The idea of the irresistible impulse and the problems it generates—epitomized by the insanity defense and claims for victimization by voluntary behavior, such as smoking—are artifacts generated by the belief in mental illness as a cause of diminished or annulled responsibility.
The behavior of every person—regardless of whether we regard him as creative, criminal, or normal—is intentional. Hence, he is responsible for it. Nevertheless, we believe it is scientific to divide people into three groups: individuals with exceptionally large amounts of intentionality—creative geniuses; individuals with little or no intentionality—insane criminals; and individuals with an average amount of intentionality—ordinary persons:
- We see the genius as full of intentionality and his creative act as the embodiment of self-disciplined self-expression, equating the actor with his act (“It is a Renoir.”).

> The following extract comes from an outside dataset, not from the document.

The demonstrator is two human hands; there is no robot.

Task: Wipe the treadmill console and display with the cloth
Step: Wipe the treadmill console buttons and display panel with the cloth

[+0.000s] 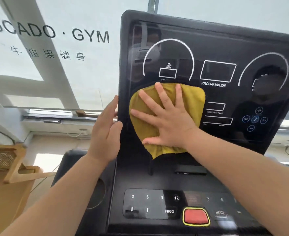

- We see the madman as lacking intentionality and his destructive act as the embodiment of alienated impulsivity, separating the actor from his act (“He is not himself.”).
The answer to questions such as “Was van Gogh or Hitler a genius or a mad person?” depends on whether we perceive the person’s act as creative or destructive, good or bad, rather than on the nature of his “mind.” Thus, it tells us more about the speaker’s mind than the mind of van Gogh or Hitler.